Formato: Online Artículo Texto
Lenguaje:English
Publicado: Medknow Publications & Media Pvt Ltd 2015
Materias:
Acceso en línea:https://www.ncbi.nlm.nih.gov/pmc/articles/PMC4279351/
https://www.ncbi.nlm.nih.gov/pubmed/25558200
http://dx.doi.org/10.4103/1658-354X.146307
Descripción
Sumario:BACKGROUND: Procedural discomfort is experienced by patients during the establishment of subarachnoid block even after good preoperative counseling and adequate premedication. To enhance comfort, procedural sedation that would provide good analgesia, faster recovery, and amnesia is necessary. MATERIALS AND METHODS: Patients with American Society of Anesthesiologists Status I and II posted for elective surgeries under subarachnoid block were premedicated with injection midazolam 0.05 mg/kg and preloaded with 10 ml/kg ringer lactate solution. They were randomized into three groups of 30 each. Group K0.3 received ketamine 0.3 mg/kg, Group K0.4 received ketamine 0.4 mg/kg and Group K0.5 received ketamine 0.5 mg/kg intravenously.
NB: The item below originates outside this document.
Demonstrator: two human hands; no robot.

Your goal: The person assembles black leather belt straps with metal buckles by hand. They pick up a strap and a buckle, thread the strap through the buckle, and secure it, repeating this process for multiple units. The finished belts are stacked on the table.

University of Michigan sedation score, ease of positioning, prick response, verbal response, hallucinations, recall of procedure, and patient satisfaction were evaluated. RESULTS: There was statistically significant difference in sedation among the three groups. Increased dose necessitated help of two persons to position the patient, which showed statistically significant difference. Verbal response was seen early in Group K0.3 (4.67 ± 2.84 min). There was no recall of experience of subarachnoid block procedure in any of the groups in spite of back muscle contraction or patient movement. Hence, all patients in all three groups were satisfied and were willing to undergo subarachnoid block, if the situation arises. CONCLUSION: Ketamine in the dose of 0.3 mg/kg provided sufficient sedation for allaying procedural discomfort due to less sedation, less positional difficulty, early verbal response, no hallucinations, no recall of performance of procedure, and good patient satisfaction.